Activity: After locating the line that contains "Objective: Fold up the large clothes" in the data below, set down exactly that line and each one after it through the line that contains "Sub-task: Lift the", and nothing more.

Exercise materials:
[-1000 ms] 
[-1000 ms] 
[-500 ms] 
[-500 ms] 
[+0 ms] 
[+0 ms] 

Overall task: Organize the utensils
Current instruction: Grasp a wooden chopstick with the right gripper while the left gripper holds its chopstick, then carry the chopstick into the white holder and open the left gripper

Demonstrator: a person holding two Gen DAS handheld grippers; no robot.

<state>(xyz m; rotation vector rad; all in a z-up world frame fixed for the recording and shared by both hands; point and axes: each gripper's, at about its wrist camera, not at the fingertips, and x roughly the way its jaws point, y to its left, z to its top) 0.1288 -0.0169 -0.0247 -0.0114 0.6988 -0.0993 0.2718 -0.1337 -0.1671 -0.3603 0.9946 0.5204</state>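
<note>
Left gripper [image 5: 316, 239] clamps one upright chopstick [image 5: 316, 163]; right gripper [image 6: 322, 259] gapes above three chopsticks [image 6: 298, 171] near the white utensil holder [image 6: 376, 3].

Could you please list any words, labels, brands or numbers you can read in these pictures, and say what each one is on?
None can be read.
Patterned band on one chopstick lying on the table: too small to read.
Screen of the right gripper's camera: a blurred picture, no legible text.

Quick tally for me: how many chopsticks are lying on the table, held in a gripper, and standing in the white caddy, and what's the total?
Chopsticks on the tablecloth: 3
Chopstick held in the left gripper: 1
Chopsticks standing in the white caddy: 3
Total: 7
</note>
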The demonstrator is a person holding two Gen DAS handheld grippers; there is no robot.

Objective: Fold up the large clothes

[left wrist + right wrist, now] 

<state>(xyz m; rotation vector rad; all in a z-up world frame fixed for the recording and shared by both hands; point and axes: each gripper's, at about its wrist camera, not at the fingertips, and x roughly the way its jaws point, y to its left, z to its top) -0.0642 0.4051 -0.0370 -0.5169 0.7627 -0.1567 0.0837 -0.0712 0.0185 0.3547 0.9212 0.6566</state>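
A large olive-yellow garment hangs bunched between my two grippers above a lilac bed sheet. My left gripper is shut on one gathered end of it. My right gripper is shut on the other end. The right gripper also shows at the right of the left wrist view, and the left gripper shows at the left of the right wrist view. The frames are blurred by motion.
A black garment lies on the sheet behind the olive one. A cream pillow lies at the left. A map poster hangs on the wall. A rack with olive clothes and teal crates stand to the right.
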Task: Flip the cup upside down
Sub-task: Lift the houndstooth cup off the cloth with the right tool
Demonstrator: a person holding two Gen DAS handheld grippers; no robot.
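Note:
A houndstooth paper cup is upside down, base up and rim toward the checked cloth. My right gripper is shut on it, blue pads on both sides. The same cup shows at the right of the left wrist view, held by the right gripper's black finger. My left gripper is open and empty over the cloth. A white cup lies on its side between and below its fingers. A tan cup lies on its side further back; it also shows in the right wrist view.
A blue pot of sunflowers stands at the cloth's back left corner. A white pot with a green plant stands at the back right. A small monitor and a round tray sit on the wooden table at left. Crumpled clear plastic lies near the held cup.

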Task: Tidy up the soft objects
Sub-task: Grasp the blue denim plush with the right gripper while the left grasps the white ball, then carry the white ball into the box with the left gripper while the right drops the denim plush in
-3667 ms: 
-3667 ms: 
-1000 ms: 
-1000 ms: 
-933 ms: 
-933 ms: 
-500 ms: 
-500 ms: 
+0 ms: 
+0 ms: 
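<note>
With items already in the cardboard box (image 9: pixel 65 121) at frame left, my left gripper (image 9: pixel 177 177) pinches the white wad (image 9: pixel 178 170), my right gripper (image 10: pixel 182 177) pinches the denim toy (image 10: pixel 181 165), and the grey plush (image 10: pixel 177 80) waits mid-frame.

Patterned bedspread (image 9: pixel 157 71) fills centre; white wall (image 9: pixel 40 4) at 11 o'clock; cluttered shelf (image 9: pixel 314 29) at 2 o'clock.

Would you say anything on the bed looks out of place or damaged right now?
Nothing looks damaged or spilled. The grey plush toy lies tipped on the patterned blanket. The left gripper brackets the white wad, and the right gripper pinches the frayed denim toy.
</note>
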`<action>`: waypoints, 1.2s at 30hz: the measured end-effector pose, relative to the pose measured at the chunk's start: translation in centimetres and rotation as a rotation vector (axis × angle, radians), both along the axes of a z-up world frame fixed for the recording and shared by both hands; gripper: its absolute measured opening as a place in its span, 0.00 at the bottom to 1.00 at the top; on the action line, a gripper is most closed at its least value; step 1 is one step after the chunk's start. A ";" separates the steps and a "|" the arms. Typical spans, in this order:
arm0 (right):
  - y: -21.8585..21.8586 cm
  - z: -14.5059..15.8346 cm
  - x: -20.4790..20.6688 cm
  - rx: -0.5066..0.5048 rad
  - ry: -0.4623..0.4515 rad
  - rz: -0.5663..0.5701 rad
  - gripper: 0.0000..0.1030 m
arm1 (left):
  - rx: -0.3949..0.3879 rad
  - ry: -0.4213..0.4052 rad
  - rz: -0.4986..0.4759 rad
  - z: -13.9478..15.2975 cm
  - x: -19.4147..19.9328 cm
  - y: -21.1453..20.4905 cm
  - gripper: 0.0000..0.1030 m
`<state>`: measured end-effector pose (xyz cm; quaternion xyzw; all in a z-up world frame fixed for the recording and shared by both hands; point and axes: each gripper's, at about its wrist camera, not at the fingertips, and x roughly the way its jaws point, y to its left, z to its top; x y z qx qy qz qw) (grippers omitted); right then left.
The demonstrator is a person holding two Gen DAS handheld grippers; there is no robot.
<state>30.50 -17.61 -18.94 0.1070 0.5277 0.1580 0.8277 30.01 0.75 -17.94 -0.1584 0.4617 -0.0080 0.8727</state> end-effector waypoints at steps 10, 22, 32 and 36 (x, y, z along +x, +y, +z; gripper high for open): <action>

Task response:
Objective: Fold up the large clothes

[left wrist + right wrist, now] 

<state>(xyz m; rotation vector rad; all in a z-up world frame fixed for the recording and shared by both hands; point and axes: each gripper's, at about its wrist camera, not at the fingertips, and x roughly the way its jaws point, y to its left, z to its top) -0.0642 0.4051 -0.0370 -0.5169 0.7627 -0.1567 0.0837 -0.0712 0.0185 0.3547 0.9212 0.6566</state>
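A large olive-yellow garment hangs bunched between my two grippers above a lilac bed sheet. My left gripper is shut on one gathered end of it. My right gripper is shut on the other end. The right gripper also shows at the right of the left wrist view, and the left gripper shows at the left of the right wrist view. The frames are blurred by motion.
A black garment lies on the sheet behind the olive one. A cream pillow lies at the left. A map poster hangs on the wall. A rack with olive clothes and teal crates stand to the right.
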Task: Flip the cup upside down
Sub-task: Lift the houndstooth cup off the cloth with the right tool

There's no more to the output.